What to work on = Exactly as written, reproduce the lines from the one that contains "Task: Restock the" through the end of the records.

[Items from a dataset]
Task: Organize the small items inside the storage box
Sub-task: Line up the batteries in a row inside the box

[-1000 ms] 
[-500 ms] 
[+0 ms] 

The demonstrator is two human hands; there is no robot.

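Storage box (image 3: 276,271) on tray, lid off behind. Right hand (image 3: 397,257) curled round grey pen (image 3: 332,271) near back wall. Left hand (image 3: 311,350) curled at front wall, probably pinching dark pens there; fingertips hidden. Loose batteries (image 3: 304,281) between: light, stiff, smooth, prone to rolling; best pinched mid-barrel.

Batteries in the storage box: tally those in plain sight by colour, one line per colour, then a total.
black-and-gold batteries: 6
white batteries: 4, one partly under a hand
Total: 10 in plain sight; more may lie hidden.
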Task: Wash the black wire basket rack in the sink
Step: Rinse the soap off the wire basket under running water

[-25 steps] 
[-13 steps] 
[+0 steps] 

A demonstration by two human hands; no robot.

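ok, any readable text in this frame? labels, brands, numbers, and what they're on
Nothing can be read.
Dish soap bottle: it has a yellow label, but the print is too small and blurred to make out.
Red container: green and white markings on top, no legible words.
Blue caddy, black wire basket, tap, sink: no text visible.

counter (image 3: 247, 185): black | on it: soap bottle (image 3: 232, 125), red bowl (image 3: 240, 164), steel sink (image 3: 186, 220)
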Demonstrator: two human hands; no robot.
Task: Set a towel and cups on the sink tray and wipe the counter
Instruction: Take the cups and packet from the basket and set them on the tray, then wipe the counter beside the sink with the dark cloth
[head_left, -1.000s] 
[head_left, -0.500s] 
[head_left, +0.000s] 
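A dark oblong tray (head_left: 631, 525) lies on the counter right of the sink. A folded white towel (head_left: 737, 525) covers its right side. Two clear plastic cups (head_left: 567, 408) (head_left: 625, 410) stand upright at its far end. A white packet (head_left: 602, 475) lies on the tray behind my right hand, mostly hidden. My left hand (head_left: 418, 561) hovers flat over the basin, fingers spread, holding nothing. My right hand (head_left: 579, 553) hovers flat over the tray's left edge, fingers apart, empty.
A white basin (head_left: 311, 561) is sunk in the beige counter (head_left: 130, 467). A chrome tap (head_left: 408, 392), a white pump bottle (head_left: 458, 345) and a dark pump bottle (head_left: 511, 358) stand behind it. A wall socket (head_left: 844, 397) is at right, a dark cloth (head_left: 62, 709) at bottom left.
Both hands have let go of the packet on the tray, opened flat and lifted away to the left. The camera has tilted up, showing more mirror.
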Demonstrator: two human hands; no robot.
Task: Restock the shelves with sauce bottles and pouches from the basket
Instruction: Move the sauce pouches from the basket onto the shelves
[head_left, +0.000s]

Your solution =
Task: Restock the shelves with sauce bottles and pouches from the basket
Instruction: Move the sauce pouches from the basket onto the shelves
[head_left, +0.000s]

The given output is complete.